Mrs Rupa Mehra clicked her tongue in sympathy.

‘And my sinuses were blocked completely.’ Kuku paused, then went on: ‘Then I had another dose of medicine. And again it suppressed the condition, but it came back again. I had to be sent to Delhi and flown back to Calcutta. After dose number three, my throat was inflamed, my sinuses and nose were both infected, I was in a terrible state. My aunt, Mrs Ganguly, suggested Dr Nuruddin. “Try him and see,” she told my mother. “What’s the harm?” ’

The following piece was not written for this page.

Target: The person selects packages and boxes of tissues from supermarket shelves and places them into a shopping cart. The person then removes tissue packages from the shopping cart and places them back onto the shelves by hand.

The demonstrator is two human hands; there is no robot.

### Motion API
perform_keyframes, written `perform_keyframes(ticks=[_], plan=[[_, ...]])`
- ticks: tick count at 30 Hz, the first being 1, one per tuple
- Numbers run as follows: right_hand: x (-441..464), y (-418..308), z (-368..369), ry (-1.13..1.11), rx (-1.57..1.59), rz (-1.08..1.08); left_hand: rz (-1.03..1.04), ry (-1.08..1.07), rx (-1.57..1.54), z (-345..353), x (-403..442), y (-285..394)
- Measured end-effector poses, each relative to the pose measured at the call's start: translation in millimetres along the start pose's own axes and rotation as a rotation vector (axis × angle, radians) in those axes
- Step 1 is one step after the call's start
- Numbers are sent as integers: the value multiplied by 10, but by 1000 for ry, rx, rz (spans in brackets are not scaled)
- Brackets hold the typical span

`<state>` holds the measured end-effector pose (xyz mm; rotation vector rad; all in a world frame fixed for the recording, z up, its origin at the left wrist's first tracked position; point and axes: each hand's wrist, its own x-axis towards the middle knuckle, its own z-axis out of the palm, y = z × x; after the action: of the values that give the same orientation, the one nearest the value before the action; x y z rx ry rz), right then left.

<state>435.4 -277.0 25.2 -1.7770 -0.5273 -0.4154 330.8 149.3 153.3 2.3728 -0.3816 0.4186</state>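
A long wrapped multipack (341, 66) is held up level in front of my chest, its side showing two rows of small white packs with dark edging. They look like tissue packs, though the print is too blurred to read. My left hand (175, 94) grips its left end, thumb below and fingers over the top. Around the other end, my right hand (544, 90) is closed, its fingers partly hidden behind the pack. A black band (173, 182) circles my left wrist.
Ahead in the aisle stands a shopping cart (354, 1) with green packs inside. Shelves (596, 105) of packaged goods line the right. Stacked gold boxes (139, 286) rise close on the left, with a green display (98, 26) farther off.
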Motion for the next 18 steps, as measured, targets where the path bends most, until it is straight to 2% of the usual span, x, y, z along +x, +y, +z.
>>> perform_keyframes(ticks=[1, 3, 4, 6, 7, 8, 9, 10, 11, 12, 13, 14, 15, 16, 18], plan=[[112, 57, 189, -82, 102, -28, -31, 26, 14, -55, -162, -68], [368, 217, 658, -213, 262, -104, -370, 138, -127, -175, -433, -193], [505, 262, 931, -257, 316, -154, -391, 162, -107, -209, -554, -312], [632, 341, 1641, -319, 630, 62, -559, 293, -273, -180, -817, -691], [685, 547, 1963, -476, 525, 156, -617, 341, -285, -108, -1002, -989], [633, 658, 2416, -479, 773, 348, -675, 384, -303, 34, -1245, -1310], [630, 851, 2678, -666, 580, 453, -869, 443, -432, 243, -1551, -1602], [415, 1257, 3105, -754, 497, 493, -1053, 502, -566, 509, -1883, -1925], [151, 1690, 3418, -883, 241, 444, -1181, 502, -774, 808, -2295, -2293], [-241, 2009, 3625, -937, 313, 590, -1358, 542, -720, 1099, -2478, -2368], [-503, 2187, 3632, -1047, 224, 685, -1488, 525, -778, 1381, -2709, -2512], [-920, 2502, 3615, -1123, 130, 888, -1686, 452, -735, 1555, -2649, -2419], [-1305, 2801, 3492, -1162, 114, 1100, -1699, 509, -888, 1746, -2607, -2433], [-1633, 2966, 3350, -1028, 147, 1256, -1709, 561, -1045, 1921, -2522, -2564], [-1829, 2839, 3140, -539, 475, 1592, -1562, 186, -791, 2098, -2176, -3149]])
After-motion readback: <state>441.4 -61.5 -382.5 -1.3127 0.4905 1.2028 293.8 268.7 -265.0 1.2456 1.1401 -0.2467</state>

The suspense, for Mrs Rupa Mehra, was unbearable. Stories involving ailments were as fascinating for her as murder mysteries or romances.

‘He took my history, and asked me some strange questions. Then he said: “Take two doses of pulsetilla, and come back to me.” I said: “Two doses? Just two doses? Will that be enough? Not a regular course?” He said: “Inshallah, two doses should be enough.” And it was. I was cured. The swelling disappeared. My sinuses cleared up completely and the thing never recurred. Allopathic treatment would have required puncturing and draining the sinuses to relieve an endemic complaint – which is what it would have become if I hadn’t gone to Dr Nuruddin; and you can stop laughing, Amit.’

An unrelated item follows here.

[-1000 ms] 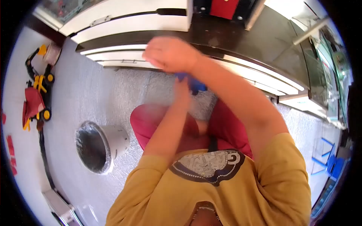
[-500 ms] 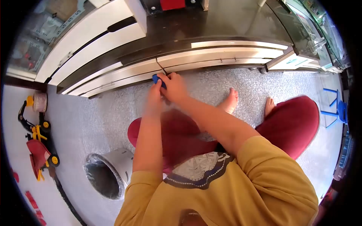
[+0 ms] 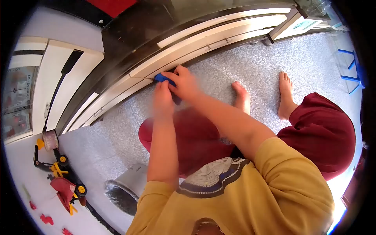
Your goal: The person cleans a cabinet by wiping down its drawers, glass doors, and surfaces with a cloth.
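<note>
White drawer fronts (image 3: 188,51) border the speckled floor (image 3: 213,71); at their lower edge the left hand (image 3: 162,98) and right hand (image 3: 185,84) grasp a blue item (image 3: 159,77) in curled fingers; handling looks under way, how much remains unclear.

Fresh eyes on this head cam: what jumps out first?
Probably the mustard-yellow shirt filling the bottom middle, with dark red trousers spreading above it to the right. Next, above centre, a small blue item at the left hand and right hand, close against the pale drawer fronts. Then the red, yellow and black toy vehicle at lower left.
</note>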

Mrs Rupa Mehra was convinced. ‘I’ll go with you to see him,’ she said.

‘But you mustn’t mind his strange questions,’ said Kakoli.

‘I can handle myself in all situations,’ said Mrs Rupa Mehra.

When they had left, Mrs Rupa Mehra said pointedly to Lata: ‘I am very tired of Calcutta, darling, and it is not good for my health. Let us go to Delhi.’